[Materials provided — start]

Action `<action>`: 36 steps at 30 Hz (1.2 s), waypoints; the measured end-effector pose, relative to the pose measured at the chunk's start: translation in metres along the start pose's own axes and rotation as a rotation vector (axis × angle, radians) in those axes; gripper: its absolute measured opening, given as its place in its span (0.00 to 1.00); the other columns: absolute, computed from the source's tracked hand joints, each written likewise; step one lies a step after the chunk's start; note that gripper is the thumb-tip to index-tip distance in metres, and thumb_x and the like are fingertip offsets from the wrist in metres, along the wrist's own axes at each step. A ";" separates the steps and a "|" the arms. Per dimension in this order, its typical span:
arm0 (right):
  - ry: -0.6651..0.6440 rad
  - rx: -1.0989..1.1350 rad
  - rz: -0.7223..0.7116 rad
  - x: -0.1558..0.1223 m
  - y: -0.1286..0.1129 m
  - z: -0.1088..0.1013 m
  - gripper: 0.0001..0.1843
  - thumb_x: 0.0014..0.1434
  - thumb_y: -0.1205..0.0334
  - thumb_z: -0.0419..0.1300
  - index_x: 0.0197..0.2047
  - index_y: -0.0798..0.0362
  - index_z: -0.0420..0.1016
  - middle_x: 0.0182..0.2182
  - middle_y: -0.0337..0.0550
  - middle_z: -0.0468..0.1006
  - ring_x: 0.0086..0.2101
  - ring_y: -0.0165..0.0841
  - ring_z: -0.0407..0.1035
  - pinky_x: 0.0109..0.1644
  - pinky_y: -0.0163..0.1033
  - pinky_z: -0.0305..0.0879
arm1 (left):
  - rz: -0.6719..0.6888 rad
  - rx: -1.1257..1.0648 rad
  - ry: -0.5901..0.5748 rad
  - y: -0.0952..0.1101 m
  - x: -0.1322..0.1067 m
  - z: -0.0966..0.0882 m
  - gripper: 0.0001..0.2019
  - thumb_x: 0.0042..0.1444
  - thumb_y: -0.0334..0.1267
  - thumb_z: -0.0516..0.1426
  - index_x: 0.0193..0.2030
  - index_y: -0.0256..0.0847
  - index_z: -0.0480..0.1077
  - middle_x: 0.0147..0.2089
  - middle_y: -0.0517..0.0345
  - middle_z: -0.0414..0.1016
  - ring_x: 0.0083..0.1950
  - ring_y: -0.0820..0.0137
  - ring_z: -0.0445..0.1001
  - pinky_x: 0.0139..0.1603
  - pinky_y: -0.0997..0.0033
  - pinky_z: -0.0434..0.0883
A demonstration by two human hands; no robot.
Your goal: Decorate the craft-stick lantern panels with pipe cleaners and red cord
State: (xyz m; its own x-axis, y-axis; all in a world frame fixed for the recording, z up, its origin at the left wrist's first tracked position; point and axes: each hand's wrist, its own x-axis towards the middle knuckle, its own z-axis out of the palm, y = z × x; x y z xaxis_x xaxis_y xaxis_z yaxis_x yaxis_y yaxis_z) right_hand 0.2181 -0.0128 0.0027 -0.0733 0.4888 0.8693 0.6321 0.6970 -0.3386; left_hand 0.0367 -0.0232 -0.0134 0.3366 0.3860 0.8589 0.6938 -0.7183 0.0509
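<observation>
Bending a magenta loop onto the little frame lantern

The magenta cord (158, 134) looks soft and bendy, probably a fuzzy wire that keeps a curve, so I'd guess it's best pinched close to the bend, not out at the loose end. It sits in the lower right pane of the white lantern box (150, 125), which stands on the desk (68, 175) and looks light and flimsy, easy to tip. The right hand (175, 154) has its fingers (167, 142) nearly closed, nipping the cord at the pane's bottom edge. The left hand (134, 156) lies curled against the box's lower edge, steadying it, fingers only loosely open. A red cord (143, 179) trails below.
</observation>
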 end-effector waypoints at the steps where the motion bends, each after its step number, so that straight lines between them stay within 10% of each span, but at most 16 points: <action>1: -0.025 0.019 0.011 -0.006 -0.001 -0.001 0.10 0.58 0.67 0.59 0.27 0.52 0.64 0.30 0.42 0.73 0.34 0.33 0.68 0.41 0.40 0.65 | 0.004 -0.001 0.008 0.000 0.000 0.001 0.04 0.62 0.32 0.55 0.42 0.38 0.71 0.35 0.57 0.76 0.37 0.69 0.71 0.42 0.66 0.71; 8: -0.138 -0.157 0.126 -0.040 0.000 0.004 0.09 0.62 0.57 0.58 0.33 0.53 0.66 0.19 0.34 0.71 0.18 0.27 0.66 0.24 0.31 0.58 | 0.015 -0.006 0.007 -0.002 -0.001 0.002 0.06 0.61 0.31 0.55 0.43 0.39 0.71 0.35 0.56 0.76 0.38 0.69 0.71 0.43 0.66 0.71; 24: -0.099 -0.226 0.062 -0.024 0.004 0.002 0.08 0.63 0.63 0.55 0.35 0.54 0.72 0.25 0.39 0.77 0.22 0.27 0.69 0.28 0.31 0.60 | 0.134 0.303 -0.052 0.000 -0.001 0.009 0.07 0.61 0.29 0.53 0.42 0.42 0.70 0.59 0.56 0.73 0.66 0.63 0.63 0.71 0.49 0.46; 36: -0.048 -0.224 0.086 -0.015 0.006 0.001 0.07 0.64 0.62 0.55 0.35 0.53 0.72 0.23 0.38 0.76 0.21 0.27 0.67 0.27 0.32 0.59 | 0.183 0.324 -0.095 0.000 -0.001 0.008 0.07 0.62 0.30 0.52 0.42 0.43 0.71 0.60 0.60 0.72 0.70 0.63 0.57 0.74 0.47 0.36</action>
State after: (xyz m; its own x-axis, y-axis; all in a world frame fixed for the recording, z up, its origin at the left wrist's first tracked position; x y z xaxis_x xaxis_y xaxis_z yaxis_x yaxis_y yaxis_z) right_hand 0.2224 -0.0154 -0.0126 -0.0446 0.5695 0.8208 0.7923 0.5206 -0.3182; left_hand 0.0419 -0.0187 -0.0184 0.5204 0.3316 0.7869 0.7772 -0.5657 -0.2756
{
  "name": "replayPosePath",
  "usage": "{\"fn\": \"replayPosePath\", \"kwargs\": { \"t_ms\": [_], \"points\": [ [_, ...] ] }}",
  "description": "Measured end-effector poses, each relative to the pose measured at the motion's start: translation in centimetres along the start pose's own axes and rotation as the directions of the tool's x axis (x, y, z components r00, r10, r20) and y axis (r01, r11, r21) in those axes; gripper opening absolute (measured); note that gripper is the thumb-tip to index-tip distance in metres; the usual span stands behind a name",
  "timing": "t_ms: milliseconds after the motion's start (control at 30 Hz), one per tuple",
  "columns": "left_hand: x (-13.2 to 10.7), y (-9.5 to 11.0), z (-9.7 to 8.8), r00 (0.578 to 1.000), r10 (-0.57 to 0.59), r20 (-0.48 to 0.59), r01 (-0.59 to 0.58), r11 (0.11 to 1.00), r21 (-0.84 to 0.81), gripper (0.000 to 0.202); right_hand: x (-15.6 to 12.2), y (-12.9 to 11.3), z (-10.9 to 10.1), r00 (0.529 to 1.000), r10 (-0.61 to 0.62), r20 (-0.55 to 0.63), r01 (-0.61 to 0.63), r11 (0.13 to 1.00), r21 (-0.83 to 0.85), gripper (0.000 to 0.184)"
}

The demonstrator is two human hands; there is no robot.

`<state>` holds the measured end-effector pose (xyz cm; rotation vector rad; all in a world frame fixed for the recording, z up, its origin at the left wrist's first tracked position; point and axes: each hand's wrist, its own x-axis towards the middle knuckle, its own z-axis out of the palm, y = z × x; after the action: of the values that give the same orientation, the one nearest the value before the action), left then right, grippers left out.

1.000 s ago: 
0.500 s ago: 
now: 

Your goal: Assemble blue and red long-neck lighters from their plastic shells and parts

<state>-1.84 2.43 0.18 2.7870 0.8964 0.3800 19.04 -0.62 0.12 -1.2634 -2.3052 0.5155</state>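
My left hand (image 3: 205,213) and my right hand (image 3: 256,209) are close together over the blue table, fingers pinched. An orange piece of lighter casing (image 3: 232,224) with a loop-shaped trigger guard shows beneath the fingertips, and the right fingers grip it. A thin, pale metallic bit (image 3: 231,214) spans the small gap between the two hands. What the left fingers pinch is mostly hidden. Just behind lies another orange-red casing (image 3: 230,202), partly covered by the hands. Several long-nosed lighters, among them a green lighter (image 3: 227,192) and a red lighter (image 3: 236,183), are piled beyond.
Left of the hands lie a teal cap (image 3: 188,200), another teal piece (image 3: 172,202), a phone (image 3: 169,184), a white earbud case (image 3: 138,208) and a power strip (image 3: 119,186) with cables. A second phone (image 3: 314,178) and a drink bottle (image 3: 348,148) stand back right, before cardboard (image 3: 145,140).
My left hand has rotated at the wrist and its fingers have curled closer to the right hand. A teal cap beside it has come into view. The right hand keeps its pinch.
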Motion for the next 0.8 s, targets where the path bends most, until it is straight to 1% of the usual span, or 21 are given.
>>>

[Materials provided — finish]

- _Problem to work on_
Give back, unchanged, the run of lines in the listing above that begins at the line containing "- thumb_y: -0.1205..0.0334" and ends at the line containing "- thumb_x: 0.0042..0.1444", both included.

- _Answer box_
  - thumb_y: -0.1205..0.0334
  - thumb_z: -0.0419..0.1300
  - index_x: 0.0197..0.2047
  - index_y: -0.0798..0.0362
  - index_z: -0.0420..0.1016
  - middle_x: 0.0182..0.2182
  - middle_y: -0.0337..0.0550
  - middle_z: -0.0468..0.1006
  - ring_x: 0.0086..0.2101
  - ring_y: -0.0165..0.0841
  - ring_z: -0.0407..0.1035
  - pinky_x: 0.0109..0.1644
  - pinky_y: -0.0163..0.1033
  - pinky_z: -0.0305..0.0879
arm1 (left):
  - rz: -0.6719..0.6888 rad
  - rx: -1.1257..1.0648 rad
  - ry: -0.5901..0.5748 rad
  - y: -0.0952..0.1101 m
  - x: -0.1322..0.1067 m
  - z: -0.0966..0.0882 m
  - gripper: 0.0001..0.2019
  - thumb_x: 0.0042..0.1444

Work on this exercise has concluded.